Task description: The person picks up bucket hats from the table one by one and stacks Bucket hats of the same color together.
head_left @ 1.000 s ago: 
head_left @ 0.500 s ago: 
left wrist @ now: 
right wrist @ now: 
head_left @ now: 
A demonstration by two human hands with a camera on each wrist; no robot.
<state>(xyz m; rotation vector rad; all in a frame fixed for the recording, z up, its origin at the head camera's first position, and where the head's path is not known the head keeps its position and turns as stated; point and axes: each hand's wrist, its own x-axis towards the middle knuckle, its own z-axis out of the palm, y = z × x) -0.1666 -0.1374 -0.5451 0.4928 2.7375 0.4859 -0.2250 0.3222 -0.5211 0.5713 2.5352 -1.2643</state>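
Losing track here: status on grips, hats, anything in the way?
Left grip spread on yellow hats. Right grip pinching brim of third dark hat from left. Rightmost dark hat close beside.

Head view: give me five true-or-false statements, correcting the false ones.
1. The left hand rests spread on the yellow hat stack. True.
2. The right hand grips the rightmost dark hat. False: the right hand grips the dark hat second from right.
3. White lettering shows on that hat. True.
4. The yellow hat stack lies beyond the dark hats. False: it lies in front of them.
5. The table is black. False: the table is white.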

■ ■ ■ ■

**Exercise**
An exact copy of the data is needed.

**Answer to this task**
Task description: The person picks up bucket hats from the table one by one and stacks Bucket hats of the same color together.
head_left @ 1.000 s ago: 
head_left @ 0.500 s ago: 
left wrist @ now: 
right wrist @ now: 
head_left @ now: 
A demonstration by two human hands with a camera on each wrist; no robot.
<state>(xyz m; rotation vector rad; all in a frame fixed for the recording, z up, its origin at the head camera's first position, and where the head's path is not known the head keeps its position and turns as stated; point and axes: each hand's wrist, its own x-axis towards the middle knuckle, its own z-axis out of the palm, y = z × x) -0.1666 -0.1374 -0.5451 0.4928 2.7375 0.4859 -0.2250 0.3222 -0.5211 0.5713 2.5352 -1.2643</state>
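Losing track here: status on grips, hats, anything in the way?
Left grip spread on yellow hats. Right grip pinching brim of third dark hat from left. Rightmost dark hat close beside.

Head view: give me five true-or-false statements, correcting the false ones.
1. The left hand rests spread on the yellow hat stack. True.
2. The right hand grips the rightmost dark hat. False: the right hand grips the dark hat second from right.
3. White lettering shows on that hat. True.
4. The yellow hat stack lies beyond the dark hats. False: it lies in front of them.
5. The table is black. False: the table is white.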

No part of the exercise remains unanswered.